Clustering Subreddit Communities

Clustering Subreddit Communities

This project models Reddit user interactions to understand behavior and patterns. This project utilizes Spectral Clustering from the Graph Laplacian (using normalized cuts) to uncover local communities where users have more concentrated interactions. We discuss the importance of understanding user behavior, the results of this project, and areas of improvement for further research. If you’re interested, then let’s dive right in!

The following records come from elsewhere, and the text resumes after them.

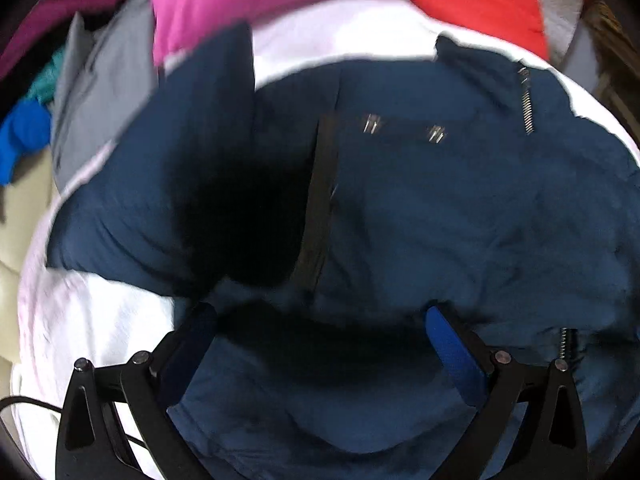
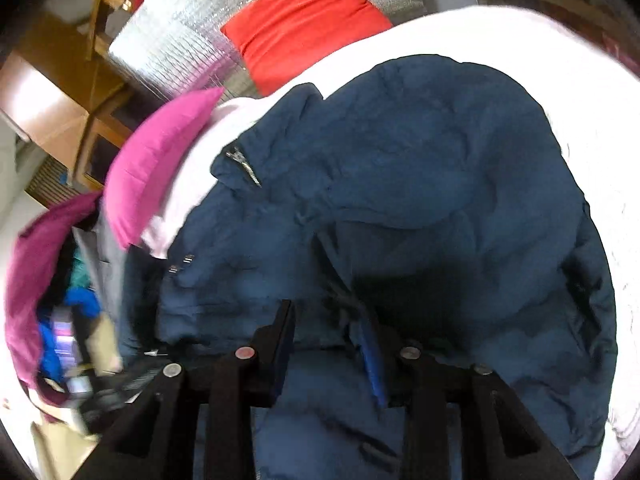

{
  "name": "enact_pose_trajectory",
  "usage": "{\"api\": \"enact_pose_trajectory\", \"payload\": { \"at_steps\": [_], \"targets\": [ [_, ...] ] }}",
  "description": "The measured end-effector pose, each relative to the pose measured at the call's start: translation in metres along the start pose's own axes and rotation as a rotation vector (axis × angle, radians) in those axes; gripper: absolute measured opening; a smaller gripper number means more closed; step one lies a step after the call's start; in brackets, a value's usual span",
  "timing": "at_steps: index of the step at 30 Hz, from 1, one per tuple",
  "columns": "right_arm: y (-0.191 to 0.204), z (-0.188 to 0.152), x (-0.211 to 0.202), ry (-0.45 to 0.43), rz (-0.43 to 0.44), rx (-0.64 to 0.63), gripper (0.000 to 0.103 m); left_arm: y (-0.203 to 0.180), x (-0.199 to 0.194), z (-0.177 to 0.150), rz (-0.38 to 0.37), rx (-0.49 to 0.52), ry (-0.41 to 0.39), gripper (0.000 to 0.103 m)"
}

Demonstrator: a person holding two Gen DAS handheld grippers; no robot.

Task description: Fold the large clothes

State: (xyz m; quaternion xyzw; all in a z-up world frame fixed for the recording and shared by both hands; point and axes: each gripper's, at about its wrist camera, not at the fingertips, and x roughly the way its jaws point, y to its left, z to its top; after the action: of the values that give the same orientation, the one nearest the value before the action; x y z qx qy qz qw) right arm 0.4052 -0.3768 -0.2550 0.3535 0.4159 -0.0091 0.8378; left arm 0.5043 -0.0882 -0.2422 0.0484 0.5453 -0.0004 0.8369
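A navy padded jacket (image 1: 440, 200) lies spread on a white sheet (image 1: 100, 320), with a metal zipper (image 1: 526, 100) near its far edge. My left gripper (image 1: 320, 320) hovers close over the jacket's near part. Its blue pads (image 1: 444, 332) stand wide apart and press on nothing. In the right wrist view the same jacket (image 2: 420, 160) fills the middle. My right gripper (image 2: 328, 328) has its jaws close together, with a bunched fold of the jacket's fabric pinched between them near the jacket's near edge.
A pink garment (image 2: 160, 160) and a red one (image 2: 304, 28) lie beyond the jacket, the red one on a silver mat (image 2: 180, 40). A grey garment (image 1: 100, 92) and a pile of mixed clothes (image 2: 60, 300) crowd the left side. Wooden furniture (image 2: 60, 100) stands behind.
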Motion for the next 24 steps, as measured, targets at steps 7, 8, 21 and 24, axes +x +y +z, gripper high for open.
{"api": "enact_pose_trajectory", "payload": {
  "at_steps": [7,8,21,24],
  "targets": [
    [-0.029,-0.006,-0.013,0.007,0.188,0.193,0.061,0.006,-0.027,-0.002,-0.124,-0.047,-0.027,0.103],
    [-0.032,-0.006,-0.013,0.006,0.197,0.213,0.061,0.009,-0.025,-0.002,-0.147,-0.060,-0.012,0.103],
    [-0.062,0.015,0.006,-0.068,0.139,0.417,0.061,0.050,-0.001,-0.010,-0.360,-0.451,0.059,0.103],
    [-0.063,0.019,0.009,-0.105,0.120,0.408,0.048,0.055,-0.002,-0.014,-0.364,-0.492,0.038,0.103]
  ]
}}
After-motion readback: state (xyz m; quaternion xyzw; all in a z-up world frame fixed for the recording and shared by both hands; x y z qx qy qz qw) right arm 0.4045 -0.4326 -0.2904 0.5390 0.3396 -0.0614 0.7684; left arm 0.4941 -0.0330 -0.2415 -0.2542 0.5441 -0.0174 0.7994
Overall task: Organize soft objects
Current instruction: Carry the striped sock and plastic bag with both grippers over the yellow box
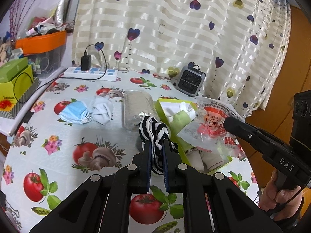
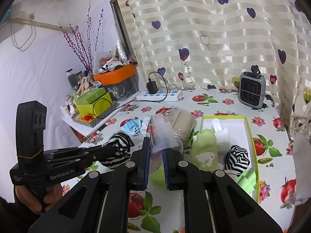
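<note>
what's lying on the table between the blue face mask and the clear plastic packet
A crumpled white sock lies between the blue face mask and the clear plastic packet; the left wrist view shows it best.

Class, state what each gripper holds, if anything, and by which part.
The left gripper clamps the black-and-white striped sock around its bunched middle. The right gripper pinches the clear printed plastic packet at its lower edge.

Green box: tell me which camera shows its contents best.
The right wrist view. There the green box lies open and unblocked, showing a rabbit-print green cloth, white items and a striped sock. In the left wrist view, the plastic packet in the right gripper covers much of it.
</note>
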A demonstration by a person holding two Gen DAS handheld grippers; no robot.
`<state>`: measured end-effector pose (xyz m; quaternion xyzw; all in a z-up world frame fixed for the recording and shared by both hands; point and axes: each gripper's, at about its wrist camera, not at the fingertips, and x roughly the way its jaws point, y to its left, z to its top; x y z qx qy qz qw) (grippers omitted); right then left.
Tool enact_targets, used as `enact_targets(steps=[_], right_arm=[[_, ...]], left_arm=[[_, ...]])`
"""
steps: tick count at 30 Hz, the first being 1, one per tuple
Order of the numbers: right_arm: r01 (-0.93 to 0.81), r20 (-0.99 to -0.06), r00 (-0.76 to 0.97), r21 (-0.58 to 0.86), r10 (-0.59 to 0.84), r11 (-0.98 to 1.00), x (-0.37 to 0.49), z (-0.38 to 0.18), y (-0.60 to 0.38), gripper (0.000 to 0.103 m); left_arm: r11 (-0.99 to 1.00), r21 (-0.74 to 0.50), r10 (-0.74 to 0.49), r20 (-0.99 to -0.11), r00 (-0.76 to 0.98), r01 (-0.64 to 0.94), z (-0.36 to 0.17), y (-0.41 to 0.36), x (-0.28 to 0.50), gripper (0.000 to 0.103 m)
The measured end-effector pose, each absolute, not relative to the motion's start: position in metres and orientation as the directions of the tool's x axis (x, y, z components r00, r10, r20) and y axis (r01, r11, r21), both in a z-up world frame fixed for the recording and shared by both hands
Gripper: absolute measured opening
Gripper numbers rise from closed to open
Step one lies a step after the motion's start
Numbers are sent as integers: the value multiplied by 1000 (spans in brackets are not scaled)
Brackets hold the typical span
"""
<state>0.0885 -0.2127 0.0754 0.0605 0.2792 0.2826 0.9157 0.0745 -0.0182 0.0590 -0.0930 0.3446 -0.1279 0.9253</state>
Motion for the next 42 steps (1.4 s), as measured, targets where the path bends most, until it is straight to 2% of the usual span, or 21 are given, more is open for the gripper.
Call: enact_targets(steps=[13,25,35,42], right_arm=[[-442,-472,710,279,523,852,89,74,-237,13],[-312,-462,777,308,428,899,94,75,-292,13],[-242,-494,781,325,383,914,105,58,-316,13],[-209,-555,745,331,369,920,131,31,-319,13]], left_arm=[[943,-247,-329,-613,718,221,63,-41,80,10],[927,-247,-376,-611,696,284,65,-68,90,10],[909,-250,-414,-626,661,332,58,-91,96,10],[904,-255,-424,-636,644,344,52,-98,100,10]])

Reddit is a vast platform with countless communities, and understanding how these communities connect can provide valuable insights. For instance, knowing which Subreddits are often visited by the same users can help in creating better content recommendations, improving user engagement, or even in moderating content more effectively.

Contents

Here are the main sections of this article:

  1. Loading the Data
  2. Constructing the Graph Laplacian
  3. K-Means Algorithm
  4. Results and Observations
  5. References


Loading the Data

The dataset was found on Kaggle and is called Subreddit Interactions for 25,000 Users. The dataset contains three columns: “user”, “subreddit”, and “utc-stamp”. For our analysis, we are only interested in the first two columns.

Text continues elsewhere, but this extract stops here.